Hey Dennis - I think it was Harbor Freight that had a pair of tweezers that have a magnifying glass attached - that may help - other wise - if a little bit of the splinter is showing - use "Super Glue" let it dry - then lift it off and the splinter comes out - Super Glue - like duct tape - is a fix all - works great on paper cuts, blisters, small scrapes, stings like heck, but takes the hurt away, is a temporary band aid - and all is well after. Bye the Bye is it blowing out North of Town - ??


----------



## jockmike2 (Oct 10, 2006)

dennis said:


> *Splinters*
> 
> I am pretty immune to the little buggers. I figure I can dig a splinter out with a Phillips screwdriver while running 4X8's through the table saw. These days I'm having to use those special magnifying goggles just to see them. For some reason they are making them smaller these days. I think it has something to do with global warming. The other day I got the worst of my career. It wasn't that big. Big ones are easy. This was a skinny little oak splinter about 3/8's long. Somehow it managed to slide along the top of my finger nail and just disappear. Ouch it was worst than a paper cut and totally invisible. I wasn't even sure it was a splinter. I've had them before under my finger nail…and I know why they call that torture. This one was just evil. I just sat there staring at my red finger with my magic glasses wondering if I've lost my mind. Where could it be? After digging for an hour or so (ok maybe just a minute) I did mange to locate it. An hour (felt like it anyway) after that I manage to get it out with tweezers. I can't help but be damn grateful it's a splinter getting under my skin and not some power hungry greedy incompetent boss with an inferiority complex and anger issues. Ya I LOVE my life!
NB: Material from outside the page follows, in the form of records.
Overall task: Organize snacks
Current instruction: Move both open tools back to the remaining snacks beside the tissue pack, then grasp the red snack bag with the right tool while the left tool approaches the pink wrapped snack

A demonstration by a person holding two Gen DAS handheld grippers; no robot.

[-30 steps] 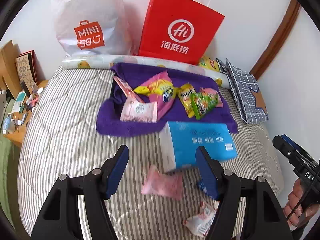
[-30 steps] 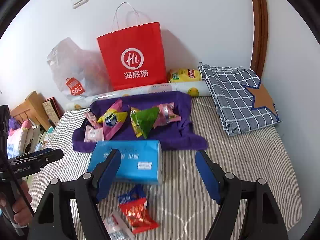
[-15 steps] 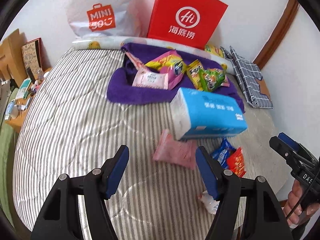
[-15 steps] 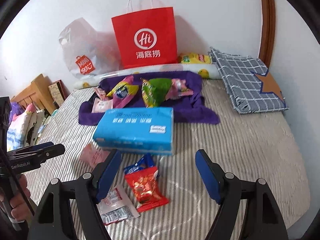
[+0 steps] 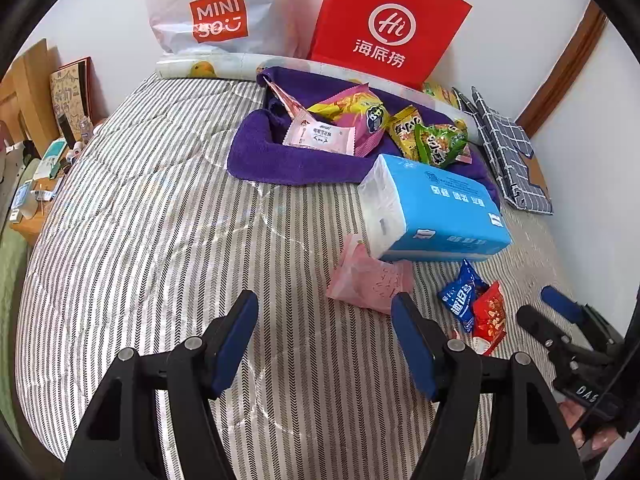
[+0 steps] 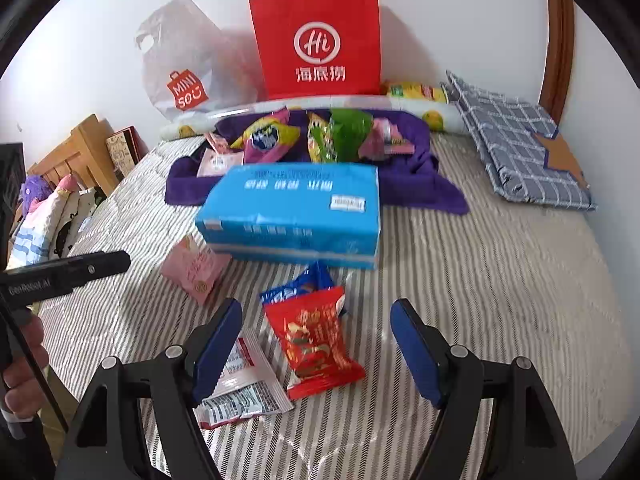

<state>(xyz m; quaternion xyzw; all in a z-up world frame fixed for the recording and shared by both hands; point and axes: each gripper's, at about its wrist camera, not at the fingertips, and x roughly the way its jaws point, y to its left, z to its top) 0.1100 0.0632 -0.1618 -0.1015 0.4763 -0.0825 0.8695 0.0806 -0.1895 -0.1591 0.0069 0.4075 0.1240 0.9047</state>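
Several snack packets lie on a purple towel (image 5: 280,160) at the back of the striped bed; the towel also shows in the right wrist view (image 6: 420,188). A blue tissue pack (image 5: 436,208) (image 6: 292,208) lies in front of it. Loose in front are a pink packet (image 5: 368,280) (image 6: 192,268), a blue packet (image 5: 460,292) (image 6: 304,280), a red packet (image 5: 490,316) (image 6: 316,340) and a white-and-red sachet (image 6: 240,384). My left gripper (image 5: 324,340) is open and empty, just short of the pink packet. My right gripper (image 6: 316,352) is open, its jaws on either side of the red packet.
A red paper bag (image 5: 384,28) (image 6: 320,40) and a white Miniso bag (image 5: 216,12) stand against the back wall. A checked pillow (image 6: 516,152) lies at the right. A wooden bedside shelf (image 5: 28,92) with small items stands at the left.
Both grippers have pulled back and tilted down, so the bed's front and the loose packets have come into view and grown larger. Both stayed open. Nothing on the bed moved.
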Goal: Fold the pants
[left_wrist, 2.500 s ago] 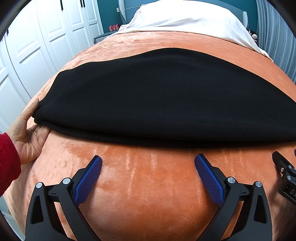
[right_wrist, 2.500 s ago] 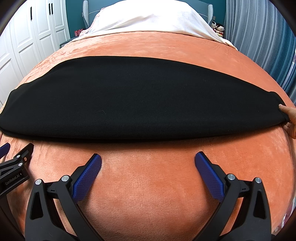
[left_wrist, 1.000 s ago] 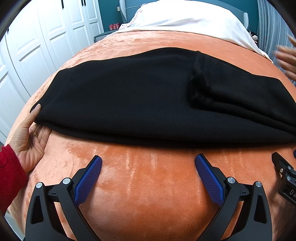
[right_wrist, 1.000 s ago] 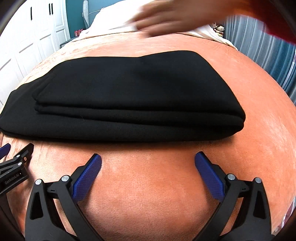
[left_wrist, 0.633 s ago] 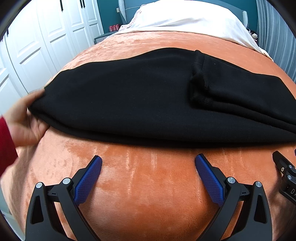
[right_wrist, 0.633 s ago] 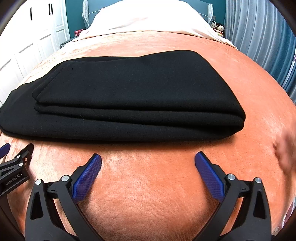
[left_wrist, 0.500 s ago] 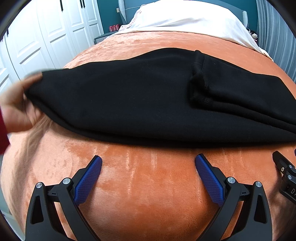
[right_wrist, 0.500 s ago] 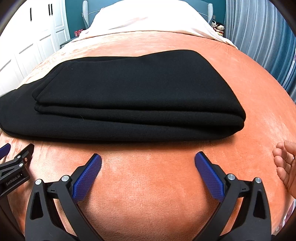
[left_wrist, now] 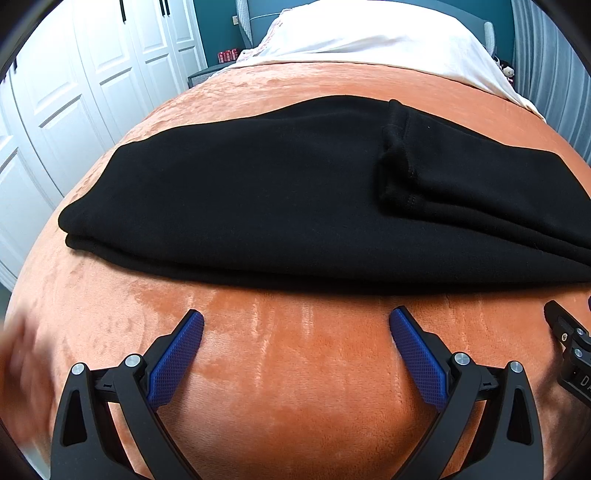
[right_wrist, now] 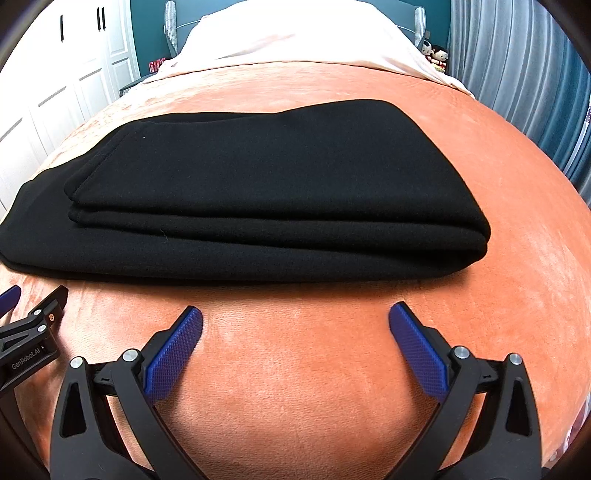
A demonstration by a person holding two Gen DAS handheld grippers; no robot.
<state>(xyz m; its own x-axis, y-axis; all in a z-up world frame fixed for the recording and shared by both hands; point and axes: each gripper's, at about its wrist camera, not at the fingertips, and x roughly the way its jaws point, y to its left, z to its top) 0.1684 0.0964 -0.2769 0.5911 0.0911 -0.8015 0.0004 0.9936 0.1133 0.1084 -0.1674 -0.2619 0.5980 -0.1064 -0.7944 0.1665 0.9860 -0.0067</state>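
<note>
Black pants (left_wrist: 258, 192) lie folded across the orange bedspread (left_wrist: 295, 369), with one end doubled back on top; the folded stack also shows in the right wrist view (right_wrist: 258, 192). My left gripper (left_wrist: 295, 328) rests open and empty on the bedspread, a short way in front of the pants. My right gripper (right_wrist: 295, 325) rests open and empty the same way, in front of the pants' right half. Each gripper's body shows at the edge of the other's view.
A white duvet (left_wrist: 369, 33) covers the head of the bed. White wardrobe doors (left_wrist: 74, 92) stand at the left, grey curtains (right_wrist: 517, 74) at the right. A blurred hand (left_wrist: 18, 369) is at the lower left edge.
The bare left hand let go of the pants' left end, which now lies flat, and drew back to the lower left. The right hand has left view. Both grippers stayed still.
</note>
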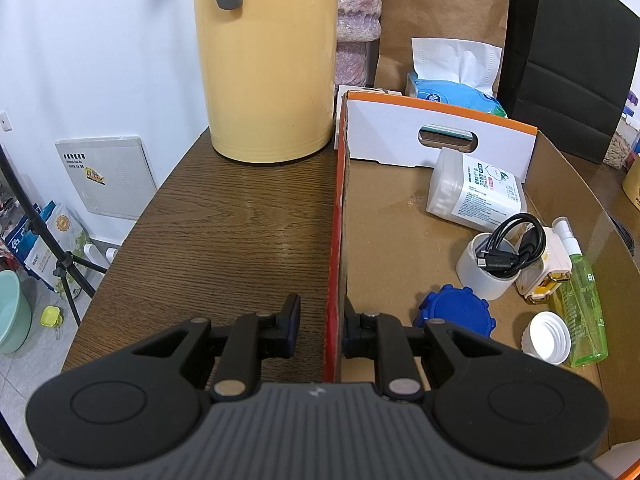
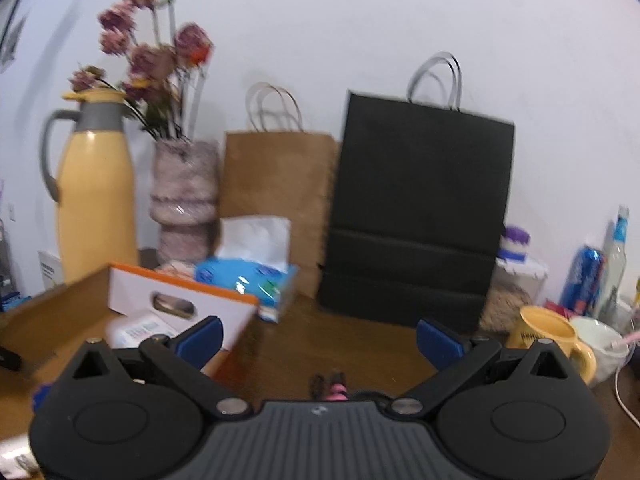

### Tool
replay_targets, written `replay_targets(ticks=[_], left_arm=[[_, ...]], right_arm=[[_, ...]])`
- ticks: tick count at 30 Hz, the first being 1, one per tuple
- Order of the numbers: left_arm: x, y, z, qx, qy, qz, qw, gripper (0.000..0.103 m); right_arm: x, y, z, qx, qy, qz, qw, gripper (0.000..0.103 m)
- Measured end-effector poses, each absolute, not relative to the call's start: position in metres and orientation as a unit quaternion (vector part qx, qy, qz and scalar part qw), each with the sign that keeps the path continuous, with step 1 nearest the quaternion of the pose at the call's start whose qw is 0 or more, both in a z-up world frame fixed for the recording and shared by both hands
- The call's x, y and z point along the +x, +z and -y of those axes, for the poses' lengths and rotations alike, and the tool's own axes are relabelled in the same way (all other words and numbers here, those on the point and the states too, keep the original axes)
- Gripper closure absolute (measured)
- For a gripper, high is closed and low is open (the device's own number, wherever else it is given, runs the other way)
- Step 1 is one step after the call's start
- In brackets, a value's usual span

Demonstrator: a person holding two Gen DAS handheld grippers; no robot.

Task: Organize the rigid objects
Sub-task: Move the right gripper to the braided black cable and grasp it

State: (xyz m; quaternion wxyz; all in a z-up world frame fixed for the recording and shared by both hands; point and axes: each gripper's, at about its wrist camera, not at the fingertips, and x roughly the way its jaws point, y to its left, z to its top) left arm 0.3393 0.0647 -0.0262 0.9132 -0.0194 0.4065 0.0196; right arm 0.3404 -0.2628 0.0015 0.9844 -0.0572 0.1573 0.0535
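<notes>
My left gripper is clamped on the near side wall of the cardboard box, one finger either side. Inside the box lie a blue lid, a white cup holding a black cable, and a green spray bottle. My right gripper hangs wide open and empty above the counter.
</notes>
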Motion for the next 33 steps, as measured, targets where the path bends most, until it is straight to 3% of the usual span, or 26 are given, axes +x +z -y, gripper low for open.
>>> replay_targets(ticks=[16,33], left_arm=[[0.339,-0.026,-0.064,-0.019,0.019,-0.406,0.913,0.083],[0.339,-0.026,-0.064,-0.018,0.019,-0.406,0.913,0.083]], right_arm=[[0.388,-0.056,0.299,-0.048,0.031,-0.267,0.962,0.0],[0.419,-0.078,0.311,-0.019,0.03,-0.339,0.94,0.0]])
Dang Dennis I was hopping to get uplifted today coming from the bedroom, my wife brought me some coffee, so picture me in my pajamas and robe and slippers dragging a bag of youknowwhat between my legs out to plop down in my chair in front of the computer expecting a great day listening to all you guys just telling me about all the money you're making working away in your dusty little shops all over the world. Squinty little eyes peeking thru bushy eyebrows and bushy beards happy as little birdys in piles of dung in winter. What do I hear, You of all people Dennis whining about splinters. Heck, I used to bust my thumb every day. No kidding. It is now permanetly blue er dark brown well kinda brackish colored. Anyway, the guys at work even made me a thumb blocker they called it, from the top of a litre bottle of pop. They just cut it off at the very end so I could stick my thumb in it and it would'nt get broke any more. Do you know what plastic does in winter when it gets real cold. It shatters just like glass. You guessed it, the very first blow, I shattered that sucker into a gazillion pieces, most of which stuck in my thumb. Splinters? Naw that wasn't the worst thing. Well I'm gonna drag er go back and lay down. It don't hurt as much. Sorry bout your splinters Pal, but sometimes you know you should thank your lucky stars you don't have idiots for buddys.


----------



## darryl (Jul 22, 2006)

dennis said:


> *Splinters*
> 
> I am pretty immune to the little buggers. I figure I can dig a splinter out with a Phillips screwdriver while running 4X8's through the table saw. These days I'm having to use those special magnifying goggles just to see them. For some reason they are making them smaller these days. I think it has something to do with global warming. The other day I got the worst of my career. It wasn't that big. Big ones are easy. This was a skinny little oak splinter about 3/8's long. Somehow it managed to slide along the top of my finger nail and just disappear. Ouch it was worst than a paper cut and totally invisible. I wasn't even sure it was a splinter. I've had them before under my finger nail…and I know why they call that torture. This one was just evil. I just sat there staring at my red finger with my magic glasses wondering if I've lost my mind. Where could it be? After digging for an hour or so (ok maybe just a minute) I did mange to locate it. An hour (felt like it anyway) after that I manage to get it out with tweezers. I can't help but be damn grateful it's a splinter getting under my skin and not some power hungry greedy incompetent boss with an inferiority complex and anger issues. Ya I LOVE my life!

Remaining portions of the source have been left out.